[Work instructions]: Number of lines with "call" in the listing: report it, and nothing else.

====== Information shown ======

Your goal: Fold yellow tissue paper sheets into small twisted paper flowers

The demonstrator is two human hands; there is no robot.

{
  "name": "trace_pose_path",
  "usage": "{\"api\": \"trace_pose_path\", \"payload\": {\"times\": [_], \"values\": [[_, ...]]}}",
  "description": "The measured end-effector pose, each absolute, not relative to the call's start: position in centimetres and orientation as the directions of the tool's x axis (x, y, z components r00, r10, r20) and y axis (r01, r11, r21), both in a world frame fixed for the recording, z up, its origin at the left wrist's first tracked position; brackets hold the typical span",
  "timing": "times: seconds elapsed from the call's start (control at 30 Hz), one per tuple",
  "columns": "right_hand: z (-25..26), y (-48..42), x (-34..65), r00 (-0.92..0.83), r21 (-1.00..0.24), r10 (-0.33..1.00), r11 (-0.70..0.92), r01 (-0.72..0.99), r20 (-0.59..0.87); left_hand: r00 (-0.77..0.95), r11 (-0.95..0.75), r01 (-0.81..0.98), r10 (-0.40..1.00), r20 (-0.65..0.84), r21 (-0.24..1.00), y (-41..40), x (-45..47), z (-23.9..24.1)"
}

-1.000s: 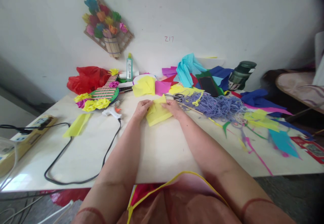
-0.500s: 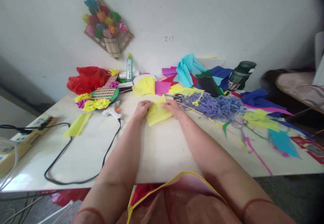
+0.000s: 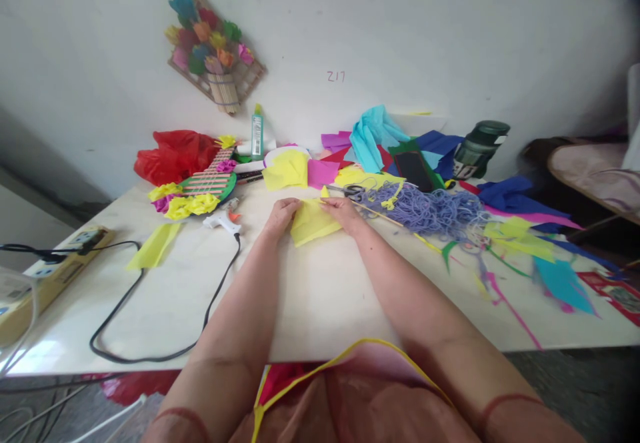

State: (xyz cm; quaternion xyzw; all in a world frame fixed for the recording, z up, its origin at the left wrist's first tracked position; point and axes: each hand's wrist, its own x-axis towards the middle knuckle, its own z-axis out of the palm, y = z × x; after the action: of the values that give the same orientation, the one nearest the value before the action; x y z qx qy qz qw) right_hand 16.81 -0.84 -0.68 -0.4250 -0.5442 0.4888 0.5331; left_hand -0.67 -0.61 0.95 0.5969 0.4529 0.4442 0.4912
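A folded piece of yellow crepe paper (image 3: 313, 224) lies on the white table (image 3: 320, 296) in front of me. My left hand (image 3: 281, 215) pinches its left edge with fingers closed. My right hand (image 3: 343, 211) grips its upper right edge, fingers curled on the paper. Both hands rest on the table at the paper's far side. Behind them lie more yellow sheets (image 3: 286, 171) and a pink sheet (image 3: 321, 172).
A glue gun (image 3: 221, 220) with a black cord (image 3: 150, 336) lies left of my hands. Purple yarn (image 3: 425, 208), scissors (image 3: 350, 191), coloured paper scraps (image 3: 520, 243), a glue bottle (image 3: 257, 133), a red bag (image 3: 173, 155) and a green jar (image 3: 477, 149) crowd the back. A power strip (image 3: 47, 273) sits far left.
The upper tip of the yellow paper has been folded down flatter between my hands. The hands stay in nearly the same place.
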Motion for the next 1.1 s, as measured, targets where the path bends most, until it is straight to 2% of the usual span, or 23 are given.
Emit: {"api": "trace_pose_path", "payload": {"times": [0.2,0.53,1.1], "values": [[0.1,-1.6,16.8,-0.151,-0.975,0.965,0.220,0.034,0.212,0.206,-0.058,0.057,0.978,0.045,0.997,-0.8,-0.5,1.1],[0.5,-2.0,16.8,-0.163,-0.945,0.958,0.264,0.193,0.235,0.202,-0.070,0.039,0.977,0.061,0.997,-0.4,-0.6,0.4],[0.0,-1.4,16.6,-0.258,-0.824,0.877,0.473,0.314,0.405,0.193,-0.063,0.032,0.980,0.056,0.997,-0.4,-0.6,0.4]]}}
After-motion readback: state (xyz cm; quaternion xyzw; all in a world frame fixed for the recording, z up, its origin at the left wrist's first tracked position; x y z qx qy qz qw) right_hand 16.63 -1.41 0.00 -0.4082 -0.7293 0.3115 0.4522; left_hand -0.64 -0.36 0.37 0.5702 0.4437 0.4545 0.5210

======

[Result]: 2